### What you are asked to do:
Taking the entries below, transcribe only the lines starting with the one with "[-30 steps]" and going on through the one with "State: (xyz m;", exactly as written, without the pictures.

### The records:
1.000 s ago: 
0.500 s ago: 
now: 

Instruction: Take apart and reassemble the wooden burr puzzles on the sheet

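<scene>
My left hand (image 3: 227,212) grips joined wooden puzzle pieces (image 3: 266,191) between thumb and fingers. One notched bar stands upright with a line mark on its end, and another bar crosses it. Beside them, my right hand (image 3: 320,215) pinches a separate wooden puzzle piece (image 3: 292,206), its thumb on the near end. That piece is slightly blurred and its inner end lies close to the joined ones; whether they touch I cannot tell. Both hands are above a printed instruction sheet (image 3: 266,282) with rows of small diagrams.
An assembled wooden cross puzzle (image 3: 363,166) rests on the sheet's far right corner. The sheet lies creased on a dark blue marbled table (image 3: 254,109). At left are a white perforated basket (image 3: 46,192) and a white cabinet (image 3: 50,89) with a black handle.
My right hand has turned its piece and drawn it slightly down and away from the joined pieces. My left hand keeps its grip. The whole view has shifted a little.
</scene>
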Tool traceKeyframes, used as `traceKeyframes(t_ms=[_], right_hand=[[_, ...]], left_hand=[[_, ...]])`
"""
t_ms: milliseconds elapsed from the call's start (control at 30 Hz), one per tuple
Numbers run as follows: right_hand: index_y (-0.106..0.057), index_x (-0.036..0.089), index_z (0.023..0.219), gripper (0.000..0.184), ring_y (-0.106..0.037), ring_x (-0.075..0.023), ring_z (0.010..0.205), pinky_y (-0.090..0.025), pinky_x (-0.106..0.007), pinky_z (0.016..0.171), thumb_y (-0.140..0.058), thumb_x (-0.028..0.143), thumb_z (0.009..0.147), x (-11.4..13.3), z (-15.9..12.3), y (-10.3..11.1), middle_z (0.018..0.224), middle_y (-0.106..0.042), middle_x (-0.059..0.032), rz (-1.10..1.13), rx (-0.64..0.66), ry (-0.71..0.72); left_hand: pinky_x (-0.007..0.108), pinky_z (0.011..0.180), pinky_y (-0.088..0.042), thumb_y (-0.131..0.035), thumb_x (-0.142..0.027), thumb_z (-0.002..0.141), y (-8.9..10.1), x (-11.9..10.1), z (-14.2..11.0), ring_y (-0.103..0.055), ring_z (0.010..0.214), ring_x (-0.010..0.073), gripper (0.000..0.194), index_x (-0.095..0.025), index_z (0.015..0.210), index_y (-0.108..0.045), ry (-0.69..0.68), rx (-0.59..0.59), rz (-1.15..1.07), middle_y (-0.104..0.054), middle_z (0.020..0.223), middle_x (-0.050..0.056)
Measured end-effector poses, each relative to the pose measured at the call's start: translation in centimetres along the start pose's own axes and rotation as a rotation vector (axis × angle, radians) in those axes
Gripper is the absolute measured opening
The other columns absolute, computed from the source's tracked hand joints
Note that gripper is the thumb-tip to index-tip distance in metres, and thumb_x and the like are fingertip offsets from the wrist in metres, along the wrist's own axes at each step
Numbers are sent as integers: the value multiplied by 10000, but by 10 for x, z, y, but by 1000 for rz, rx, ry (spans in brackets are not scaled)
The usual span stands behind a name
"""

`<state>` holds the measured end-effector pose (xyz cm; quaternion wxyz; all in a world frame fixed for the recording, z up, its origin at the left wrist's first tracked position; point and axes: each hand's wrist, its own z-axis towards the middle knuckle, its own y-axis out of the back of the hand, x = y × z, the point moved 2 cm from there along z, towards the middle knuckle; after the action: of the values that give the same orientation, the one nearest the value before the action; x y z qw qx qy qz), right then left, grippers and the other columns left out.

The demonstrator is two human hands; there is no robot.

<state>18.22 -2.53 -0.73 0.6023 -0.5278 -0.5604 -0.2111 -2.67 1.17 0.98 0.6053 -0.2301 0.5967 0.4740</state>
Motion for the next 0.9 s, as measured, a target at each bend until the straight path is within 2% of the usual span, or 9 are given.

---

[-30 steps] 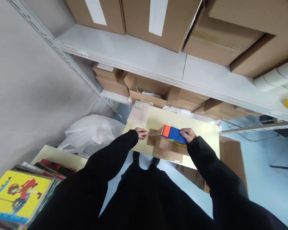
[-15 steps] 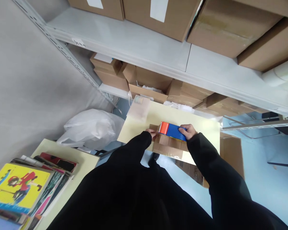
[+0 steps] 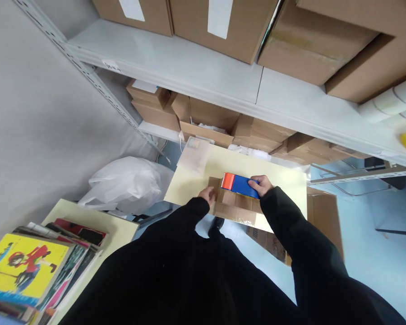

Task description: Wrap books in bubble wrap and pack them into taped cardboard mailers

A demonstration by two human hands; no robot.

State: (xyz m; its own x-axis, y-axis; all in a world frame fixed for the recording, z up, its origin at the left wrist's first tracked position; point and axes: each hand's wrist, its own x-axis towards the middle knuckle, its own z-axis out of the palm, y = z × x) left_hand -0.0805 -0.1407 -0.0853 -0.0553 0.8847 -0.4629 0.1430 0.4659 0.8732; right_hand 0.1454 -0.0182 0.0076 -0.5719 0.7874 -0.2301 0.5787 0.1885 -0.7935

### Answer for the task:
[-30 steps] 
[-15 steps] 
[+0 steps] 

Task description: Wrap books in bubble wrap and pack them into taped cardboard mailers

A demonstration by two human hands; no robot.

State: (xyz m; its own x-axis, y-axis; all in a world frame fixed for the recording, z up, its origin at the left wrist's first tracked position; point and axes: each hand's wrist, its own x-axis towards the middle knuckle, its own z-axis out of the palm, y = z × x) left_hand -0.0805 -0.1407 -0.0853 -0.0553 0.8847 -0.4629 0.1430 0.4659 0.8732; right_hand 0.1454 -0.0182 0.0076 -0.5719 0.7874 -0.2301 0.5787 0.1885 -0.7935

This exercise has been answered in full.